Восьмой смотрел в зеркало, но теперь видел не себя в отражении, а комнату с изгвазданными красным мягкими панелями на стенах и людей, вернее, расплывчатые фигуры, словно он смотрит на них сквозь слезы. А может, это и не слезы вовсе, а стекающая с мокрых волос вода? Он вдруг вспомнил, как его приводили в чувство ледяной водой из ведра, и отшатнулся от зеркала, словно оттуда выплеснулся поток обжигающей холодом жидкости.
А кошмар и не думал заканчиваться. Чехарда обрывочных видений все быстрее мелькала по глянцевой поверхности покрытого амальгамой стекла. Восьмой увидел, как к нему тянутся окровавленные руки с зажатыми в них пыточными приспособлениями и едва не закричал от страха и предчувствия адской боли. Хотел зажмуриться, чтобы не видеть картины прошлого, но разве от себя убежишь. Даже если он закроет глаза, жуткие видения все равно будут преследовать его.

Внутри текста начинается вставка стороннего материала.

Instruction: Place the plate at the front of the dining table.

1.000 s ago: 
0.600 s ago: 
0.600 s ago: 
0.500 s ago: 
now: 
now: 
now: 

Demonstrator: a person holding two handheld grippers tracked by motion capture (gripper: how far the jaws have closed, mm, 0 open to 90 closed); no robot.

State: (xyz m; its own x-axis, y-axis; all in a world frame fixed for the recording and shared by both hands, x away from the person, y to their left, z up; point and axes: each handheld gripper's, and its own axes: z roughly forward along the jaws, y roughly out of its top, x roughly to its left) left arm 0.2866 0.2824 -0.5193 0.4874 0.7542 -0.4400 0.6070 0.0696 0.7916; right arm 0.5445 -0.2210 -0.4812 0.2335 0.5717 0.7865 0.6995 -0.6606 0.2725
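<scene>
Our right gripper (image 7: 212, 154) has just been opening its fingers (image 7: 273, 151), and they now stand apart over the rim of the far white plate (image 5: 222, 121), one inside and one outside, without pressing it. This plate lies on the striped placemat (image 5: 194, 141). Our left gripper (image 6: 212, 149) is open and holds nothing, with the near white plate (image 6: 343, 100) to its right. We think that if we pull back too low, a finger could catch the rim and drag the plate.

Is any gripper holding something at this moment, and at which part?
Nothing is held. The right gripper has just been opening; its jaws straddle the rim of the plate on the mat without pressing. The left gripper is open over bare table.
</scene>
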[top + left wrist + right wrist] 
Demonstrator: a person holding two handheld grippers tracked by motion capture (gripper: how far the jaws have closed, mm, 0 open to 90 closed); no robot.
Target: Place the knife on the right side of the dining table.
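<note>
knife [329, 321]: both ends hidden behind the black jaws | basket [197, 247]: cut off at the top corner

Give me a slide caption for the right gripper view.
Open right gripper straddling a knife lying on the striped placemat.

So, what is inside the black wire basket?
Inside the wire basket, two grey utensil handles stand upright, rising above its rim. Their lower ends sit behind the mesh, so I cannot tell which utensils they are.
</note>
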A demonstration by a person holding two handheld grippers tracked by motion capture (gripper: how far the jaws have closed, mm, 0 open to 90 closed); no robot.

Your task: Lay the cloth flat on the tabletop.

Восьмой, до побеления костяшек, вцепился пальцами в край раковины и уставился в зеркало. Слезы текли по лицу, а он все смотрел и смотрел, как три размытые тени поочередно бьют его по голове и ребрам, отрубают пальцы сигарной гильотинкой, срезают кожу с груди и живота кривым и острым, как бритва, ножом. От каждого виртуального удара воспоминаний он испытывал вполне реальную физическую боль, такую сильную, что, казалось, еще немного, и он потеряет сознание. Но время шло, а он все так же, до рези в глазах, смотрел в зеркало, и не было намека, что мозг не выдержит перегрузки болевыми импульсами. Зато Восьмой подсознательно почувствовал, что в этом садомазохистском испытании сокрыт глубокий смысл. Лишь пройдя через пытку прошлым, он наконец-то вспомнит, кто те мучители, что так жестоко издевались над ним в его прежних ипостасях.
Предположение оказалось верным. Чем больше он вспоминал, тем менее расплывчатыми становились тени, как будто постепенно таял окружающий их туман. Наконец настал момент, когда «Ефим» увидел лица истязателей, понял, что телохранитель и доктор не те, за кого себя выдают, и даже вспомнил их имена.
Ноги отказывались его держать. Он осторожно опустился на пол, держась левой рукой за край раковины. Прижался спиной к стене, закрыл глаза и погрузился в подобие полуобморочного транса. Прошло пять минут, прежде чем к нему вернулась способность думать и действовать.
– Я найду способ с ними поквитаться, – пообещал Восьмой своему отражению, пустил воду и смыл остатки пены с лица.
Глава 13. Вторжение
Частный военно-транспортный самолет «Геркулес» час назад взлетел с аэродрома в пригороде Осло и взял курс на остров Южный архипелага Новая Земля. Никаких опознавательных знаков на С-130 не было, кроме намалеванного белой краской на хвосте оскаленного черепа со скрещенными под ним автоматическими карабинами М4. На борту транспортника находились полсотни бойцов ЧВК под командой полковника Брюса Карпентера.
Отчаянный и храбрый вояка попал на глаза вербовщикам корпорации «Аврора» еще во времена службы в армии и долго не поддавался на их уговоры. Его не прельщало ни повышенное жалованье, ни обещание пятизначных бонусов по итогам каждого года службы. Его уговорили поменять место службы, только посулив быструю карьеру. Из-за сложного характера и русского происхождения (на самом деле Брюса Карпентера звали Борис Столяров) он никак не мог получить звание майора и до сих пор ходил в капитанском чине. Карпентер поверил посулам и не прогадал. Уйдя из армии США в звании капитана, он менее чем за три года дослужился до заветных «орлов» на погонах и теперь командовал отрядом таких же, как он, профессиональных убийц.